Let's use another example, one we have all encountered. The weatherman tells you there is a 10% chance it will rain that day. It rains. You say, "Guess the weatherman was wrong." But technically, he was not. He said 10% chance, which means, it's unlikely but it could happen. In fact, the way they arrive at those figures is through statistical models, that demonstrate, given these conditions in other places and on other days, it rained about 10% of the time, and did not rain about 90% of the time. So somewhere, sometime, those specific conditions resulted in rain. If there's a non-zero chance of something happening, it could happen.
Whenever we conduct statistical analyses, we are interested in estimating the true population value. I say estimate because we can never really know the true population value, unless we measure every instance in the population. (And even then, there is the strong possibility of measurement error. So really, we need a psychic to divine the true population value.) We accept the fact that there will be some error - that is, some difference between the true value and the value we obtain in our analyses. As long as we conduct our analyses correctly and rigorously, and as long as we base those analyses on data that has been collected correctly and rigorously, we maximize the chance that our estimate will be close to the true population value. But there is a non-zero chance that it is wrong.

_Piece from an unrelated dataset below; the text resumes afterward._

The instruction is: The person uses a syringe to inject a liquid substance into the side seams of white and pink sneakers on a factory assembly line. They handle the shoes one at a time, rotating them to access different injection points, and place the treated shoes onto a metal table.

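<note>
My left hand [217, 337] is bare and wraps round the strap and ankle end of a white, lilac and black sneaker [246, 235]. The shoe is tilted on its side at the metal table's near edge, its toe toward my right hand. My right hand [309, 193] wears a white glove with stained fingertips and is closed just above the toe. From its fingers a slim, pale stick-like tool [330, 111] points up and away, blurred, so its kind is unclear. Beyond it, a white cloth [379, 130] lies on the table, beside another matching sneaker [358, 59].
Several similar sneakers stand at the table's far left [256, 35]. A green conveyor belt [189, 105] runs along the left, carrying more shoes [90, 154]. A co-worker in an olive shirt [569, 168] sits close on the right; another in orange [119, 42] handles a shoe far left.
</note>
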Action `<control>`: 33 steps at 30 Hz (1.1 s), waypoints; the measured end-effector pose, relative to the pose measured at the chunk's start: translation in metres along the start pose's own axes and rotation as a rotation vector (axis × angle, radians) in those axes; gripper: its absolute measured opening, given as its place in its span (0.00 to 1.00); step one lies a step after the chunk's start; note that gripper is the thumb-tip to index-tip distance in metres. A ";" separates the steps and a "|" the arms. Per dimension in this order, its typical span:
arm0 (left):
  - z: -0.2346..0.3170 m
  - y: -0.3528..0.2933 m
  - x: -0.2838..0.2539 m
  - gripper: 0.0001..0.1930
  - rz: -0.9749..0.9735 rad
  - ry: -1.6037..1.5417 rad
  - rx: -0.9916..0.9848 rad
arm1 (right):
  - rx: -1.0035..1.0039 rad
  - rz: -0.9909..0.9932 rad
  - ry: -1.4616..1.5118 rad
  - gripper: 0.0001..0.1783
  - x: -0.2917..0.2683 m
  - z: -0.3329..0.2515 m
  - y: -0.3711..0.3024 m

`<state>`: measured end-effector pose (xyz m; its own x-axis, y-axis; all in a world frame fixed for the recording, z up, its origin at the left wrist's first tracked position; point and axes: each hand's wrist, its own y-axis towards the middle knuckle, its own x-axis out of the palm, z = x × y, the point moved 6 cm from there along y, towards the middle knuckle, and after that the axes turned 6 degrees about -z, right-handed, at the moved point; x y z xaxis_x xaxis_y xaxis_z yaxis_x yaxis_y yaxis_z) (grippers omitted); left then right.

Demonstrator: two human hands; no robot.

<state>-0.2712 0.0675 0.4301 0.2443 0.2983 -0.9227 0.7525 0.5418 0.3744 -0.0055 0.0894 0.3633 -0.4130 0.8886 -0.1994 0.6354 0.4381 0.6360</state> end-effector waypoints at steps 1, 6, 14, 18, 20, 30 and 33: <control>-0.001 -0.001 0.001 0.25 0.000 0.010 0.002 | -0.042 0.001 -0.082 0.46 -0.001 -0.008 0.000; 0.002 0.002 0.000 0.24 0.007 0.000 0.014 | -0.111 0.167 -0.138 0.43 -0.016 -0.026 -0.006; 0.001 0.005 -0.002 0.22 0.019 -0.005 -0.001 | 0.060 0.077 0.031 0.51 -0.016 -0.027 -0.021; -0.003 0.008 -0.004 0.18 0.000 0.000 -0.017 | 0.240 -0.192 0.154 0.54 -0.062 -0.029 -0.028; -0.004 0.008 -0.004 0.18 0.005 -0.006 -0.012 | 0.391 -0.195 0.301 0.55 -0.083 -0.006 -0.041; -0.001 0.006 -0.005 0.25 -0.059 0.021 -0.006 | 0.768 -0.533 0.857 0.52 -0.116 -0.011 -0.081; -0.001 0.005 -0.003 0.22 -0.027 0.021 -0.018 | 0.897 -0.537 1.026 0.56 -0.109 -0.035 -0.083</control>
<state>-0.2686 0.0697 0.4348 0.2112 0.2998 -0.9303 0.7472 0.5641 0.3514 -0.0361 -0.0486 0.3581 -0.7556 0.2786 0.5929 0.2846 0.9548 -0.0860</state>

Predicting an outcome like rain or who will win the election or whether the Cubs will win the World Series requires complex models, because there are so many variables at play. We use a combination of theory, good guesses, and empirical evidence to determine what variables are good (that should be included) and what variables are irrelevant (that should be dropped). Empirical evidence comes in the form of explained variance. How much of the movement in an outcome (say, between win and loss) can be explained by this variable? Some variables explain more variance than others. Batting averages of Cubs team members explains more variance than say, what flavor Gatorade they have that day. So we choose those variables that explain large proportions of variance, to try to get the total explained variance as close to 100% as possible. The more variance we can explain, the more accurate our model will be at predicting outcomes.
But we can never know what variables will be the absolute best predictor, nor can we say anything about variables we don't or can't measure. So it's probable that the 24% estimate was wrong, and possible that it was very wrong. But simple knowledge of the outcome (they won) is not enough evidence to say the probability estimate was wrong. 24% isn't great odds, but it isn't zero. Unlikely things happen all the time. You might flip a coin and get 10 heads in a row. That's unlikely, but it could (and does) happen. Last night's game may have been one of the best demonstrations of probability in action I can think of.
At least, until next Tuesday. I'm still nervous about the election. But for now, I'm just going to enjoy the Cubs win a little longer.